[TRY IT] Give all of the data again exactly as written, omitting every image.

[THE DATA]

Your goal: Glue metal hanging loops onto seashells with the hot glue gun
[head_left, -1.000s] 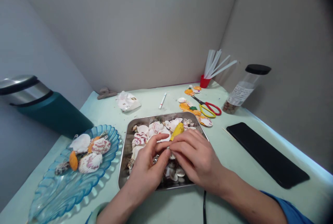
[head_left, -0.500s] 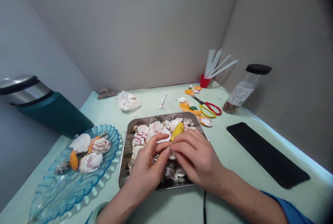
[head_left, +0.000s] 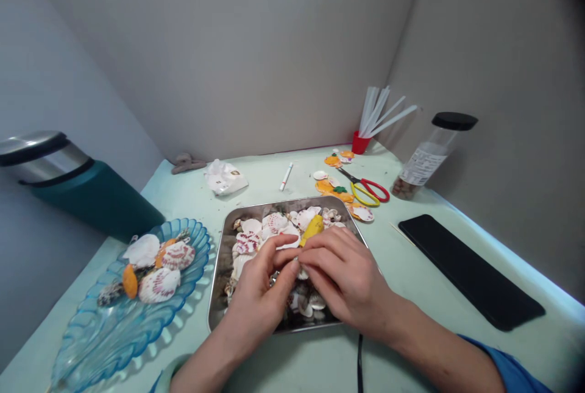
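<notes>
Both hands meet fingertip to fingertip over a metal tray (head_left: 216,295) of shells. My left hand (head_left: 265,283) is closed in a pinch, its thumb and fingertips around something too small to make out. From the right, my right hand (head_left: 345,274) pinches at the same spot, its fingers pressed together. Just beyond the fingertips, a yellow object (head_left: 312,230) lies on the shells. White and purple-striped shells (head_left: 248,242) fill the tray's back left; smaller shells (head_left: 305,304) lie under and in front of the hands.
A blue scalloped dish (head_left: 114,326) with shells and a teal bottle (head_left: 100,198) stand left. Behind the tray are a plastic bag (head_left: 225,178), marker (head_left: 286,177), orange pieces (head_left: 336,191) and scissors (head_left: 365,189). Right are a red cup (head_left: 361,142), clear jar (head_left: 423,161) and black slab (head_left: 470,271).
</notes>
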Demonstrator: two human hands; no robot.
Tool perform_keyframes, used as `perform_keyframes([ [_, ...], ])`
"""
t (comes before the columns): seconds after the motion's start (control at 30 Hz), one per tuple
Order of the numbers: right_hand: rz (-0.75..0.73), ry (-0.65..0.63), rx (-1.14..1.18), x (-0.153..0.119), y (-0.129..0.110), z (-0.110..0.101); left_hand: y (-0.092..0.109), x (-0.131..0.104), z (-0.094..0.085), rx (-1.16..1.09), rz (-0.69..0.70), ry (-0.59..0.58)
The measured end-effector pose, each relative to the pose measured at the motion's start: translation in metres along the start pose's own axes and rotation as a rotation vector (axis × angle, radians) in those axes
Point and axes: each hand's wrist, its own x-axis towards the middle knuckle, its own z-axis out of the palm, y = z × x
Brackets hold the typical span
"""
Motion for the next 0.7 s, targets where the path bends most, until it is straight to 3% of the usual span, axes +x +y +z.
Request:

[WRITTEN SOLUTION]
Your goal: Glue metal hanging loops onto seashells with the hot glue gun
[head_left, -1.000s] 
[head_left, -0.500s] 
[head_left, +0.000s] 
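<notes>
Both hands meet fingertip to fingertip over a metal tray (head_left: 216,295) of shells. My left hand (head_left: 265,283) is closed in a pinch, its thumb and fingertips around something too small to make out. From the right, my right hand (head_left: 345,274) pinches at the same spot, its fingers pressed together. Just beyond the fingertips, a yellow object (head_left: 312,230) lies on the shells. White and purple-striped shells (head_left: 248,242) fill the tray's back left; smaller shells (head_left: 305,304) lie under and in front of the hands.
A blue scalloped dish (head_left: 114,326) with shells and a teal bottle (head_left: 100,198) stand left. Behind the tray are a plastic bag (head_left: 225,178), marker (head_left: 286,177), orange pieces (head_left: 336,191) and scissors (head_left: 365,189). Right are a red cup (head_left: 361,142), clear jar (head_left: 423,161) and black slab (head_left: 470,271).
</notes>
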Demonstrator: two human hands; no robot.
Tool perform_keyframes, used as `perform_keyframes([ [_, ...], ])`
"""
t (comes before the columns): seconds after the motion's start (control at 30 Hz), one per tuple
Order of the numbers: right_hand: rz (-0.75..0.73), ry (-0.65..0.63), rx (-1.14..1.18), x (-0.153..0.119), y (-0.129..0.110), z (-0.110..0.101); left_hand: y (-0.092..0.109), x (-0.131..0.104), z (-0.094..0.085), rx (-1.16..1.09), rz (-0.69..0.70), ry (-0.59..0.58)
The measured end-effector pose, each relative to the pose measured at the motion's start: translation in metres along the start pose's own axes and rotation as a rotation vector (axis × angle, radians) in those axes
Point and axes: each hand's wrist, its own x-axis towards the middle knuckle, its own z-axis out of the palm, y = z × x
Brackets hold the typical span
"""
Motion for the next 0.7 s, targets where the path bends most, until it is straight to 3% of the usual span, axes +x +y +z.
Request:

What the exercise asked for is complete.